This is a working prototype, or perhaps a Request For Comments. It's implemented for da(4) and ada(4), but should be applicable for other protocols and periphs.
The end result is that CCBs issued via da(4) take ~512B (size of ccb_scsiio) instead of the usual 2kB (size of union ccb, ~1.5kB, rounded up by malloc(9)). We waste less memory, we avoid zeroing the unused 1kB, and it should be easier to allocate those CCBs in low memory conditions.
Note that this does not change the size, or the layout, of CCBs as such. CCBs get allocated in various different ways, in particular on the stack, and I don't want to redo all that. Instead, this provides an opt-in mechanism for the periph to declare "my start() callback is fine with receiving a CCB allocated from this UMA zone", and makes dastart(9) use it. In other words, most of the code works exactly as it used to; the change only happens to IOs issued by xpt_run_allockq(), which is - conveniently - pretty much all that matters for performance. In case of dastart(), the routine only ever casts the received CCB pointer to ccb_scsiio, so it doesn't require any special changes to make it work; I believe most periphs follow this pattern.

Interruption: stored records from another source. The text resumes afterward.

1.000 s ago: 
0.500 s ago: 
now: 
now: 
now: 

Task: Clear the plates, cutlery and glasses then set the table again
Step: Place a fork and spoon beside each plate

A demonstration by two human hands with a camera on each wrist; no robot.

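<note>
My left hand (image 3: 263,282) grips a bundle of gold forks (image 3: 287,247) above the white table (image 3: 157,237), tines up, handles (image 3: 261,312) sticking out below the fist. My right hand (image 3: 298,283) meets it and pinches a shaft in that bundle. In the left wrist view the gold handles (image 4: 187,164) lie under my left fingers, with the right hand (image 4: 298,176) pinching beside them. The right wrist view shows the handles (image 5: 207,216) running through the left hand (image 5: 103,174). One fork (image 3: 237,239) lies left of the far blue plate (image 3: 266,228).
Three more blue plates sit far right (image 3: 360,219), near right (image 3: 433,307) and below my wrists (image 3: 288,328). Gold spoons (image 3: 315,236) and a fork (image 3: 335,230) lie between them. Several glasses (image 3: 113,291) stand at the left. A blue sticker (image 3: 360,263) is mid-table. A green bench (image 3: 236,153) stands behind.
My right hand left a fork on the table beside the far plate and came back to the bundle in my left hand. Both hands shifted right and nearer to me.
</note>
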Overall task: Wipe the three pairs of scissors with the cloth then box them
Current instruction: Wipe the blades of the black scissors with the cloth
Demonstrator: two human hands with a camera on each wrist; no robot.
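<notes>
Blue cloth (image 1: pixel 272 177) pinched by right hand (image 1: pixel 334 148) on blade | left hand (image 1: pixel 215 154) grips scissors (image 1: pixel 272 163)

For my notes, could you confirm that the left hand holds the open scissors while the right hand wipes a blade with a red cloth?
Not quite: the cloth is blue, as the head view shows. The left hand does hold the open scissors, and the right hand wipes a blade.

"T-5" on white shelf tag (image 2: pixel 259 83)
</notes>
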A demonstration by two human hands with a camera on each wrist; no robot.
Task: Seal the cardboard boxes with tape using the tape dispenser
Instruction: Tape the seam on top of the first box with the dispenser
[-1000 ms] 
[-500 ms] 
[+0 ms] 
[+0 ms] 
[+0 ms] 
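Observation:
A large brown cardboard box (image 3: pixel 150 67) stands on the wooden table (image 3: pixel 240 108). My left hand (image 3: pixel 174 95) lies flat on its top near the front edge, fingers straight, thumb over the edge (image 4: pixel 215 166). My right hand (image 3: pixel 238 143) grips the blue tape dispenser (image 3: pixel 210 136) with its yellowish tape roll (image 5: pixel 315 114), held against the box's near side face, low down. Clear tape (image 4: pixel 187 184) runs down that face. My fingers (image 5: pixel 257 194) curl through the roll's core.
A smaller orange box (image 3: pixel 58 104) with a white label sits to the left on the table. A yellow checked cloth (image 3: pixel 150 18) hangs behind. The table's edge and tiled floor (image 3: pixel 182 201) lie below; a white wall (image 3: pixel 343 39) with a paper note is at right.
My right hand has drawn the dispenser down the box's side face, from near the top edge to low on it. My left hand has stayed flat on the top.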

The reason for doing it this way is that it's pretty small, localized change, and can be implemented gradually and iteratively: take a periph, make sure its start() callback only casts the CCBs it takes to a particular type of CCB, add UMA zone for that size, and declare it safe to XPT. Because it's UMA, there's no alignment overhead, and it makes it possible to use uma_zone_reserve(9) to improve behaviour in low memory conditions even further.
I've considered making the UMA zone internal to periphs, and making xpt_run_allocq() pass NULL to the start() routine instead. The reason I hadn't done that is that I don't understand the interaction between xpt_run_allocq(), priorities, and requeueing to the ccb_list.